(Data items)
◆ ◆ ◆
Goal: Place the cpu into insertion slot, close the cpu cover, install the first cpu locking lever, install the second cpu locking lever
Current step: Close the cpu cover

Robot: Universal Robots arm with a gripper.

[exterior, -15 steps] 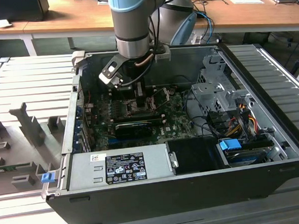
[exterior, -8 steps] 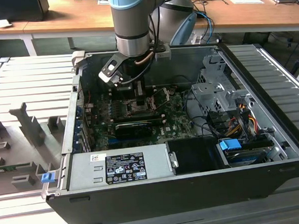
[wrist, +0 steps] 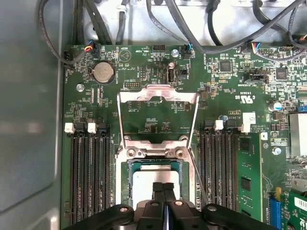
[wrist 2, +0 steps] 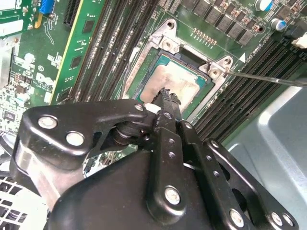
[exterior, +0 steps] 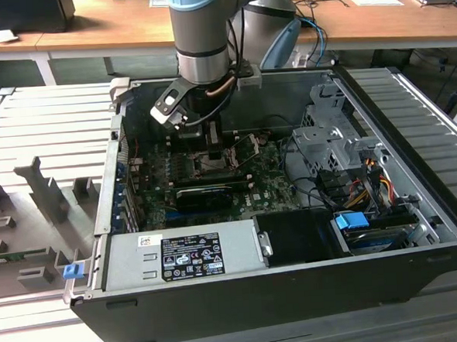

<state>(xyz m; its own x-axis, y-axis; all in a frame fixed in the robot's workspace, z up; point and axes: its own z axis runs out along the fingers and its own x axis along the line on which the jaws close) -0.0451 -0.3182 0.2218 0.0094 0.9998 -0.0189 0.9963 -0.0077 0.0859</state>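
CPU [wrist: 144,184], one, lies seated in the insertion slot [wrist: 121,179] directly under the end effector [wrist: 163,187], whose fingers are pressed together. I count one CPU cover [wrist: 158,94], swung open beyond it, leaving the socket edges uncovered.

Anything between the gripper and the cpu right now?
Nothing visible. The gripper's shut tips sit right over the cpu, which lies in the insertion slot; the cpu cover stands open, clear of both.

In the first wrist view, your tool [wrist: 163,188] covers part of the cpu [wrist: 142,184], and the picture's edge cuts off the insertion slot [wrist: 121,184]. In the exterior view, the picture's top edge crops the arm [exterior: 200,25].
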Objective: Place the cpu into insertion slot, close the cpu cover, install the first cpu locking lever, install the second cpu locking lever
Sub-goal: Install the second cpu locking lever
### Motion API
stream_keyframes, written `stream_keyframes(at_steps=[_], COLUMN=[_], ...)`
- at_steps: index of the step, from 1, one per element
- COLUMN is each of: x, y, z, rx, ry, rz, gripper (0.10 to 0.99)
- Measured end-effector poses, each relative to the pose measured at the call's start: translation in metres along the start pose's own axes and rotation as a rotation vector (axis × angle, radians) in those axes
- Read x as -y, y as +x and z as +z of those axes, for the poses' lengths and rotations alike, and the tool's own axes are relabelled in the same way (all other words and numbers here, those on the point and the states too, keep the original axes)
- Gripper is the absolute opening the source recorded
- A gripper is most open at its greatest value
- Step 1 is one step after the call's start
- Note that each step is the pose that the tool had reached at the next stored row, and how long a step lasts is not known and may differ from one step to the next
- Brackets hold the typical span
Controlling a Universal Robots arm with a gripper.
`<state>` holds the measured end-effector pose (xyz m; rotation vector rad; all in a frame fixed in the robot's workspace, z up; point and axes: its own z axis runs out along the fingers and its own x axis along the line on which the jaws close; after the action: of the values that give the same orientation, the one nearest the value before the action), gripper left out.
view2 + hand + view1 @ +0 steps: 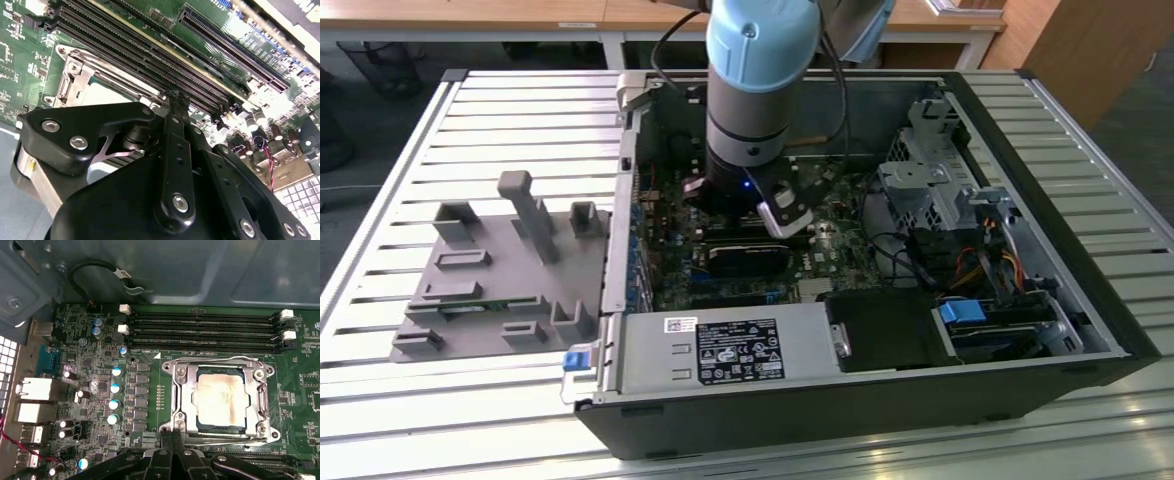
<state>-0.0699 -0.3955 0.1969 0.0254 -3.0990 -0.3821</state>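
The gripper (172, 440) hangs low over the motherboard (95, 390) inside an open computer case (1014, 330). In the first wrist view its two black fingertips (166, 437) stand pressed together, side by side, with nothing between them. They sit at the near edge of the insertion slot (180, 405), touching or just above its grey metal rim; which of the two cannot be told.

Directly beyond the fingertips lies the cpu (221, 400), flat in the socket, its dull tan-silver face up. The cpu cover (260, 395), a silvery frame, lies down around the chip, its square opening showing the metal face.

A thin locking lever (225, 438) runs along the socket's near side, crosswise to the gripper's reach and just beside the fingertips. This appears to be the part nearest to hand.

Farther off, past the socket, four long black memory slots (200, 330) run parallel to that lever, then the grey case wall (200, 270).
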Motion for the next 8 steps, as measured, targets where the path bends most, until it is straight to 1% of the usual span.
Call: stream_keyframes(at_steps=[8], x=[0.0007], y=[0.0012], z=[0.0031], rx=[0.0002], ry=[-0.014], rz=[0.000], gripper=[0.106])
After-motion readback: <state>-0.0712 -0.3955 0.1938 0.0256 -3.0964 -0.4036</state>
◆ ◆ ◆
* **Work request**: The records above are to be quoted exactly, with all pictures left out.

* **Exercise result**:
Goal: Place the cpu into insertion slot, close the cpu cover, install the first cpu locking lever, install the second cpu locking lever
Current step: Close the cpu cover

Robot: Universal Robots arm with a gripper.

[exterior, -15 steps] 
[exterior, -8 steps] 
[wrist, +0 steps] 
[wrist 2, +0 steps] 
[exterior, +0 steps] 

<state>(xyz m; its own x-axis, y-axis; all in a frame fixed in the robot's workspace, z up; point and axes: its own z axis runs out along the fingers and its own x axis along the line on which the jaws close) -0.0451 -0.3182 0.2218 0.0094 0.9998 -0.0189 0.9963 -0.0077 0.0859</state>
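CPU [wrist: 144,184], one, lies seated in the insertion slot [wrist: 121,179] directly under the end effector [wrist: 163,187], whose fingers are pressed together. I count one CPU cover [wrist: 158,94], swung open beyond it, leaving the socket edges uncovered.

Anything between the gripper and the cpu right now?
Nothing visible. The gripper's shut tips sit right over the cpu, which lies in the insertion slot; the cpu cover stands open, clear of both.

In the first wrist view, your tool [wrist: 163,188] covers part of the cpu [wrist: 142,184], and the picture's edge cuts off the insertion slot [wrist: 121,184]. In the exterior view, the picture's top edge crops the arm [exterior: 200,25].
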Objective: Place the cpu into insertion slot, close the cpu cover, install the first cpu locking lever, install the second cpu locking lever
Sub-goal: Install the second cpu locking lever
### Motion API
stream_keyframes, written `stream_keyframes(at_steps=[_], COLUMN=[_], ...)`
- at_steps: index of the step, from 1, one per element
- COLUMN is each of: x, y, z, rx, ry, rz, gripper (0.10 to 0.99)
- Measured end-effector poses, each relative to the pose measured at the call's start: translation in metres along the start pose's own axes and rotation as a rotation vector (axis × angle, radians) in those axes
- Read x as -y, y as +x and z as +z of those axes, for the poses' lengths and rotations alike, and the tool's own axes are relabelled in the same way (all other words and numbers here, those on the point and the states too, keep the original axes)
- Gripper is the absolute opening the source recorded
- A gripper is most open at its greatest value
- Step 1 is one step after the call's start
- Note that each step is the pose that the tool had reached at the next stored row, and how long a step lasts is not known and may differ from one step to the next
- Brackets hold the typical span
Controlling a Universal Robots arm with a gripper.
`<state>` holds the measured end-effector pose (xyz m; rotation vector rad; all in a frame fixed in the robot's workspace, z up; point and axes: its own z axis runs out along the fingers and its own x axis along the line on which the jaws close; after the action: of the values that give the same orientation, the one nearest the value before the action), gripper left out.
view2 + hand + view1 @ +0 steps: 
<state>-0.0699 -0.3955 0.1969 0.0254 -3.0990 -0.3821</state>
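The gripper (172, 440) hangs low over the motherboard (95, 390) inside an open computer case (1014, 330). In the first wrist view its two black fingertips (166, 437) stand pressed together, side by side, with nothing between them. They sit at the near edge of the insertion slot (180, 405), touching or just above its grey metal rim; which of the two cannot be told.

Directly beyond the fingertips lies the cpu (221, 400), flat in the socket, its dull tan-silver face up. The cpu cover (260, 395), a silvery frame, lies down around the chip, its square opening showing the metal face.

A thin locking lever (225, 438) runs along the socket's near side, crosswise to the gripper's reach and just beside the fingertips. This appears to be the part nearest to hand.

Farther off, past the socket, four long black memory slots (200, 330) run parallel to that lever, then the grey case wall (200, 270).
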Motion for the next 8 steps, as measured, targets where the path bends most, until it is straight to 1% of the usual span.
Call: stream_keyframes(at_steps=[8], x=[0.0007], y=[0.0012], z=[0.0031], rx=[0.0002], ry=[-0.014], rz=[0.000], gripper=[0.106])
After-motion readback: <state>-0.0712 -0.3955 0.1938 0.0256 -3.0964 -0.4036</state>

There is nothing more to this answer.